After a year in her one-woman show, An Evening With Queen Victoria, she began to have difficulty remembering her lines. By 2009, when she was 77, she made her last appearance on the West End stage.
But she and Tim, in the year of their golden wedding anniversary in 2013, began a series of narrowboat adventures for Channel 4 in Great Canal Journeys. Nearly 25 years earlier, they had been enthusiastic supporters for the renovation of the Kennet and Avon Canal, and had been the first to navigate its full 42-mile length after it reopened.
Now they made the trip again, and viewers seeing them as themselves for the first time immediately fell in love with their unfeigned affection for each other.
Their excursions took them all over Britain and then beyond, as far as Argentina and Vietnam.
The shows were loved by viewers, not only for their gentle pace and sometimes spectacular scenery, but for showing the truth about Pru’s dementia without despair or melodrama. Their travels ended in 2019, when Pru became too frail to continue, after more than 30 adventures. ‘The sad thing is,’ Tim said, ‘you watch the gradual disappearance of the person you knew and loved.
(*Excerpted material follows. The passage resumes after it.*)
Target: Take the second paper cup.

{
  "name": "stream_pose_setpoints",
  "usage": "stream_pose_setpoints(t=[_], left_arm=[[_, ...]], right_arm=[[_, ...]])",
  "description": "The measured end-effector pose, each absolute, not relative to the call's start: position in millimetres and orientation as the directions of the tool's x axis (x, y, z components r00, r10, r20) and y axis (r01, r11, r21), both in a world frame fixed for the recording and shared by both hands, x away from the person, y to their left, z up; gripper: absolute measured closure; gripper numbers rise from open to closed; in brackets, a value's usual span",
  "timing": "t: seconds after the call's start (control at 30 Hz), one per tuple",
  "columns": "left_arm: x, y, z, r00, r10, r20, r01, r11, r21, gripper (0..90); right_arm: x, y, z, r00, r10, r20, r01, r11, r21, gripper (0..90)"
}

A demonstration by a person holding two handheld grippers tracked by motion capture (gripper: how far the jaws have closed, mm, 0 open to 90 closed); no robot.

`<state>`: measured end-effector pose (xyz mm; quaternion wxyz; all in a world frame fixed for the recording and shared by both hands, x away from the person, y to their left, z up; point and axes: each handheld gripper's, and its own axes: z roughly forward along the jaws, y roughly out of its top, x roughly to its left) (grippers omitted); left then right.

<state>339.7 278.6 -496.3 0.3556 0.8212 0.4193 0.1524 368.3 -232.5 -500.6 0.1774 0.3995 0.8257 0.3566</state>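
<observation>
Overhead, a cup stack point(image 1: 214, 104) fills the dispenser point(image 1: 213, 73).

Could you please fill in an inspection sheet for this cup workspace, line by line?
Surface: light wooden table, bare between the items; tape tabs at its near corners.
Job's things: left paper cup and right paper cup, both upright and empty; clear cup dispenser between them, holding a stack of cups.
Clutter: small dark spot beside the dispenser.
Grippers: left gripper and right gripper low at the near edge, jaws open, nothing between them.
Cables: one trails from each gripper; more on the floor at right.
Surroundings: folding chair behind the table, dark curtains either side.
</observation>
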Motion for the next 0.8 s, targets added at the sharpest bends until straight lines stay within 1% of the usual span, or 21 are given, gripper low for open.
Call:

If you live day to day, it is manageable.’
But the show, said Tim, enabled them to ‘make the most of our time together, doing the things we love’. And they gave us a personal insight into the love between them, one of Britain’s greatest acting couples… after more than 50 years together joyously happy in each other’s company.
Their marriage was a charming counterpoint to the simmering warfare between Sybil and Basil. When viewers understood what a completely different character Pru was, so very un-dragon-like, we also realised what a magnificent actress she was.